## Your assignment
Starting with the line that contains "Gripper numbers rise" and stopping after the line that contains "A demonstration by", return each line below exactly as written, with no others.
Data shown below:
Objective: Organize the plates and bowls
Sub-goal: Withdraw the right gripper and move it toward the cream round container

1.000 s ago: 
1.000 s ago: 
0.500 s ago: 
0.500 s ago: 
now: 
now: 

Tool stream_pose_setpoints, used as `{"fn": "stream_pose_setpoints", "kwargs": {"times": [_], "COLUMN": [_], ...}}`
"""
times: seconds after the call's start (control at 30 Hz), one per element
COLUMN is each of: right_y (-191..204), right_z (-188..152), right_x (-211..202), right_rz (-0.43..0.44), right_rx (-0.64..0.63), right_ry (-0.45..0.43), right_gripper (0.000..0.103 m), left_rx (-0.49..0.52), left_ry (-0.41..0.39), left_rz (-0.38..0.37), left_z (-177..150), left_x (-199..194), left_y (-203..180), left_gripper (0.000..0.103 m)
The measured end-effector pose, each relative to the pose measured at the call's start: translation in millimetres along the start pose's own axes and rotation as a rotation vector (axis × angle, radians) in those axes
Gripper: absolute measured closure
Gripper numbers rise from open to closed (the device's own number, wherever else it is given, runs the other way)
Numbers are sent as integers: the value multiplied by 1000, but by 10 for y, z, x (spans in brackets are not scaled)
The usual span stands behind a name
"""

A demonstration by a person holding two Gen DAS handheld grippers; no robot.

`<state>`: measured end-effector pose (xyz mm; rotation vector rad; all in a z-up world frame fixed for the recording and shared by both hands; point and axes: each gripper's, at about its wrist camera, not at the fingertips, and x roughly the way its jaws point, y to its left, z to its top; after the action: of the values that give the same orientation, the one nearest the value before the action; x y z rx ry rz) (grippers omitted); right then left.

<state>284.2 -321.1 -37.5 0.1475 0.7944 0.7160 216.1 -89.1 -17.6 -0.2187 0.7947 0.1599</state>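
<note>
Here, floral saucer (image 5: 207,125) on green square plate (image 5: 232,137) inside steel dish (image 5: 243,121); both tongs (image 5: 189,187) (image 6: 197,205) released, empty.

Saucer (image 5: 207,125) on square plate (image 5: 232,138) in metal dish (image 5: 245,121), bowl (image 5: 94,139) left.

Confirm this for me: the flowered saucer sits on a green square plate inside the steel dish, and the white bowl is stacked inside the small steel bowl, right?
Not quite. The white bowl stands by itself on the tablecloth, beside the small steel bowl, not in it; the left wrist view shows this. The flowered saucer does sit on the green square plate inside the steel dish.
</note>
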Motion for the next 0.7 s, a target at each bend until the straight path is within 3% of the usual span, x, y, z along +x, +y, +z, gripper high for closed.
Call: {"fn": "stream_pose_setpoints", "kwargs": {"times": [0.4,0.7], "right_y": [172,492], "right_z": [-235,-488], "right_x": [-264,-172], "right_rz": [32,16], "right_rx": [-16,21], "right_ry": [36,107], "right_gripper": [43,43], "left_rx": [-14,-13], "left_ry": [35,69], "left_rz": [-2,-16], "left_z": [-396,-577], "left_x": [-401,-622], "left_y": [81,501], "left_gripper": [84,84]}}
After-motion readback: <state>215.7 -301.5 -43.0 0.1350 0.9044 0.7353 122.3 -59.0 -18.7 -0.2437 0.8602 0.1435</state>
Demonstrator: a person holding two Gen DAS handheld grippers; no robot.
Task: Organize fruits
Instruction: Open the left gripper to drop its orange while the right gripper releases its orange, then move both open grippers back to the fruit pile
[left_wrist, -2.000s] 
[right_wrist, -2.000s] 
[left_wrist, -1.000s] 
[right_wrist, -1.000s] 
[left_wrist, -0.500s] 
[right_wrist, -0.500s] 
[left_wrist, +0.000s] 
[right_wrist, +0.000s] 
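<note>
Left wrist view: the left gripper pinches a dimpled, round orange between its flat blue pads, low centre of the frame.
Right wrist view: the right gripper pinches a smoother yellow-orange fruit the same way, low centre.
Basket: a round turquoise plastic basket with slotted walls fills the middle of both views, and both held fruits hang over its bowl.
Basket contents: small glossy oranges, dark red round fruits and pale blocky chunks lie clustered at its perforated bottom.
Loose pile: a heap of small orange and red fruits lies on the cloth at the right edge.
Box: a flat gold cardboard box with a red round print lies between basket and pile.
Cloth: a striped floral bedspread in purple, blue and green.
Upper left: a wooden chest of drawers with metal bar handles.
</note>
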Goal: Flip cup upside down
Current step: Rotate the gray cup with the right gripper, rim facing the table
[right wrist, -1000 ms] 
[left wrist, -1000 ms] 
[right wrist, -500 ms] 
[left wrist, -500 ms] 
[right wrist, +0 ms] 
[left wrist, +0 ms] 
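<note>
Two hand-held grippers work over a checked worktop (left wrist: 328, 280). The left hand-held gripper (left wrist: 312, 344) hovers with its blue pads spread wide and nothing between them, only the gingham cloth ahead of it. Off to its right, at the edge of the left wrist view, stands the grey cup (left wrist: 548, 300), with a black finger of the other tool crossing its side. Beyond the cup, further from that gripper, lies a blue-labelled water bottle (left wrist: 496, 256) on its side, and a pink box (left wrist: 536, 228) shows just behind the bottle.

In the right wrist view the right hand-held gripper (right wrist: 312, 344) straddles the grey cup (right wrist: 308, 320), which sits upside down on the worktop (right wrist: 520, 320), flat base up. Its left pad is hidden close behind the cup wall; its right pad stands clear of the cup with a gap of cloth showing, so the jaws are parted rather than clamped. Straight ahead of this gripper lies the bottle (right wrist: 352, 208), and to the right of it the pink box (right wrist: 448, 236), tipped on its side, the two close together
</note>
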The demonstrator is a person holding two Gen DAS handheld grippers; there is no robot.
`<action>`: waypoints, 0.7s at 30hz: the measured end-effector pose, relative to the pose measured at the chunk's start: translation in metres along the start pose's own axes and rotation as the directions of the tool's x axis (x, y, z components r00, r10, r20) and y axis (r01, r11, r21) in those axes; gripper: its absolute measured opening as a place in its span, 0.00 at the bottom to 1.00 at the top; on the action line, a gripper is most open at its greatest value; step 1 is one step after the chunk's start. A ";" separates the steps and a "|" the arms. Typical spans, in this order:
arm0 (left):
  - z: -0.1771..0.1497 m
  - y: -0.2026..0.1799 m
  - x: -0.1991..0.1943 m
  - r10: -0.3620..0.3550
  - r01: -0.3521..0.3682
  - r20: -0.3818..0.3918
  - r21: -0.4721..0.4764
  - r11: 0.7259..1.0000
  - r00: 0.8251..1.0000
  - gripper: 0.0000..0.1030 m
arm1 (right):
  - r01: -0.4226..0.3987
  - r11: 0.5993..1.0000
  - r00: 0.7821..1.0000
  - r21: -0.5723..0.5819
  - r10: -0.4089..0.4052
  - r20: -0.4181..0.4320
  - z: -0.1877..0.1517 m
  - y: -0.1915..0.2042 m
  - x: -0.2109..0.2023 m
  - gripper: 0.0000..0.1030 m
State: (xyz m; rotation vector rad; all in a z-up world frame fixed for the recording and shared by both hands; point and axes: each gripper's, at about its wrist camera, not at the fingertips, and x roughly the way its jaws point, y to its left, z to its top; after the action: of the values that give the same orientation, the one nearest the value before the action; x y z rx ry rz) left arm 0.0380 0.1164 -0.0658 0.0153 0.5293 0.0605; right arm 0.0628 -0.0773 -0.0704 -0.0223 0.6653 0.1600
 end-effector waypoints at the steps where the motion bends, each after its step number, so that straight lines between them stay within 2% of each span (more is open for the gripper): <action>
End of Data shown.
## Result for this task
Gripper numbers rise from open to closed (the device's own number, wherever else it is given, runs the other way)
Numbers are sent as integers: the value multiplied by 1000, but by 10 for y, z, x (spans in brackets are not scaled)
The usual span stands behind a name
"""

A demonstration by a person holding two Gen DAS handheld grippers; no robot.

Output is finished, and nothing else is required.